▶ DESCRIPTION OF THE TASK: Give back the full material exactly. Omit no line.

▶ SOURCE MATERIAL:
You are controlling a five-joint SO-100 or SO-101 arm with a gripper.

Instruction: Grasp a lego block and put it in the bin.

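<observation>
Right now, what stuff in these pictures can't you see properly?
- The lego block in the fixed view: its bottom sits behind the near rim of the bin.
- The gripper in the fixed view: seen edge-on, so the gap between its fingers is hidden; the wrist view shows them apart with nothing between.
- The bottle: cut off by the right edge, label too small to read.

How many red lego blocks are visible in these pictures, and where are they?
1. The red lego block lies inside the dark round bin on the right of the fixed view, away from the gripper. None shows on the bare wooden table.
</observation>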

▶ TASK RESULT:
You are controlling a five-joint SO-100 or SO-101 arm with a gripper.

Instruction: Grasp a lego block and put it in the bin.

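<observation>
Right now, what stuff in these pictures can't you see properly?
- The lego block in the fixed view: its bottom sits behind the near rim of the bin.
- The gripper in the fixed view: seen edge-on, so the gap between its fingers is hidden; the wrist view shows them apart with nothing between.
- The bottle: cut off by the right edge, label too small to read.

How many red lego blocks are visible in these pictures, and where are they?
1. The red lego block lies inside the dark round bin on the right of the fixed view, away from the gripper. None shows on the bare wooden table.
</observation>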

There's nothing more to this exercise.